» **TASK GOAL**
Find the string "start" in the data, and copy out each line that has it.

» **EXERCISE DATA**
◇ ◇ ◇

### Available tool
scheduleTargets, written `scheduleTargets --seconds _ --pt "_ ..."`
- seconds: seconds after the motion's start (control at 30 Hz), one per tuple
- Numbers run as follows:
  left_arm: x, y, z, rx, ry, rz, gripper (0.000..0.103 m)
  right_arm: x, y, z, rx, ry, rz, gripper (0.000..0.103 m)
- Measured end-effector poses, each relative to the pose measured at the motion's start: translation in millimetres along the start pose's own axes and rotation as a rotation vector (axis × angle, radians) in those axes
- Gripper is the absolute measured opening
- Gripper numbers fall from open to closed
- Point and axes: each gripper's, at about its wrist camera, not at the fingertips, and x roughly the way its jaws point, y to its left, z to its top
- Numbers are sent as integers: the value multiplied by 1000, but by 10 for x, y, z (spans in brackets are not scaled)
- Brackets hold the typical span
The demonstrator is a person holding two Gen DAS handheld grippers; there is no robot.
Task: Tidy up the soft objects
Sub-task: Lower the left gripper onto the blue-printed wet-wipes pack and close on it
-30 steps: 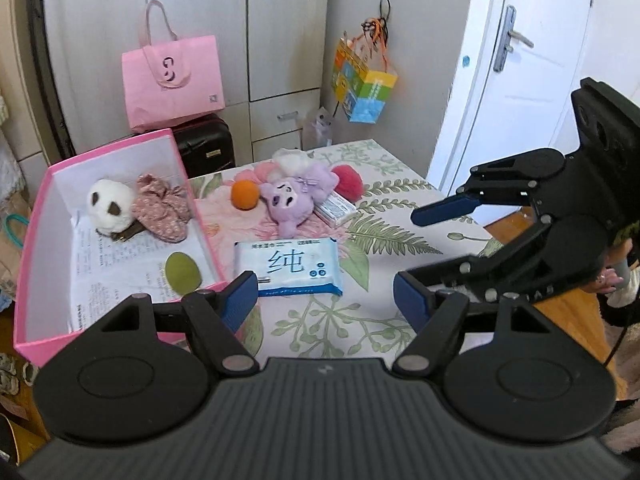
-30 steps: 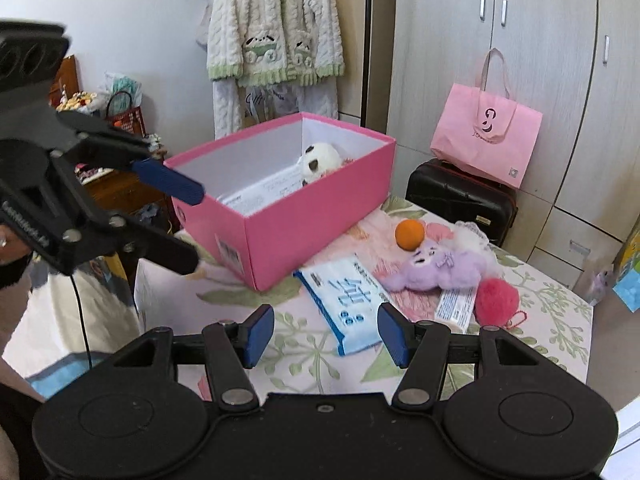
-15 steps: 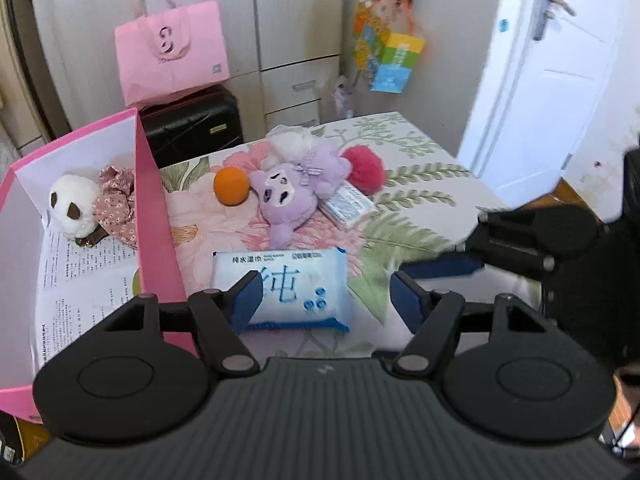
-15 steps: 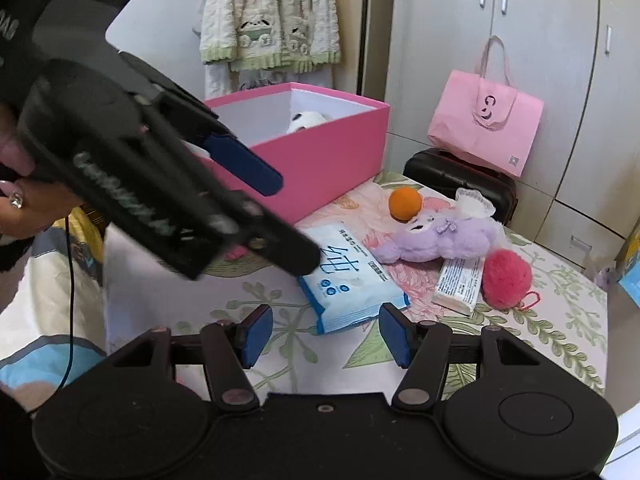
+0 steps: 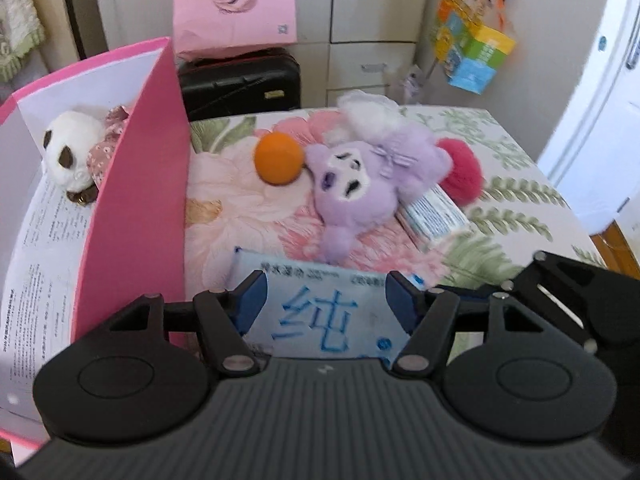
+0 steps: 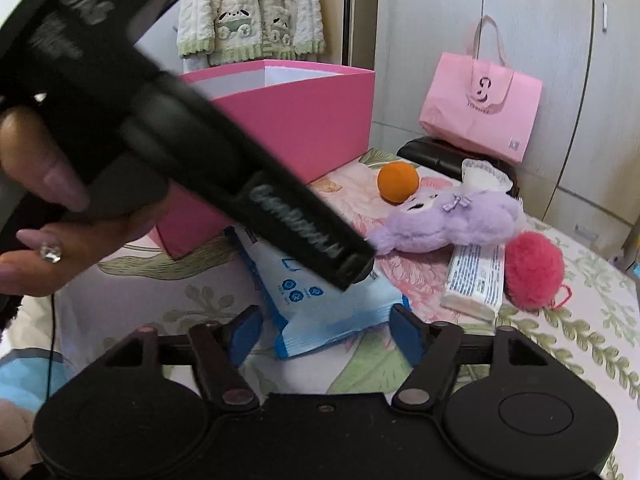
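Observation:
A light-blue wipes pack lies on the floral tablecloth beside the pink box. My left gripper hovers over it with the jaws closing, the pack between the blue pads; I see no pad pressing on it. My right gripper is opening, and the pack's near end sits in its gap untouched. A left finger reaches over the pack. Behind lie an orange ball, a purple plush, a pink pompom and a small tissue pack. A panda plush rests in the box.
A pink bag stands on a black suitcase against grey cabinets behind the table. A white door is at the right, past the table's edge. A hand holds the left gripper.
The left gripper came down and forward over the wipes pack, and its jaws narrowed. The right gripper sank toward the pack's near end and its jaws widened. The left gripper now crosses the right view.

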Motion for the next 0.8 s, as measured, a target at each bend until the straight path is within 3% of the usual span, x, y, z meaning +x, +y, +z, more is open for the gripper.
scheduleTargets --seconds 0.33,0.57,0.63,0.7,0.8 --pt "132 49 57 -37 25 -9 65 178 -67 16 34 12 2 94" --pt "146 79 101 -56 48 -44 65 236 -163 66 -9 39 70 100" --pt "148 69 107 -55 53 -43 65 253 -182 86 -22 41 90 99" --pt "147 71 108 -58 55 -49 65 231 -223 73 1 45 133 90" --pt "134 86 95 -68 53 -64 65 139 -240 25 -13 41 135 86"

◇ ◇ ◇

» **EXPECTED ANSWER**
- seconds: seconds after the motion's start (control at 30 Hz), one per tuple
- Measured end-effector poses, each relative to the pose measured at the motion's start: translation in millimetres along the start pose's own axes and rotation as a rotation vector (axis × angle, radians) in those axes

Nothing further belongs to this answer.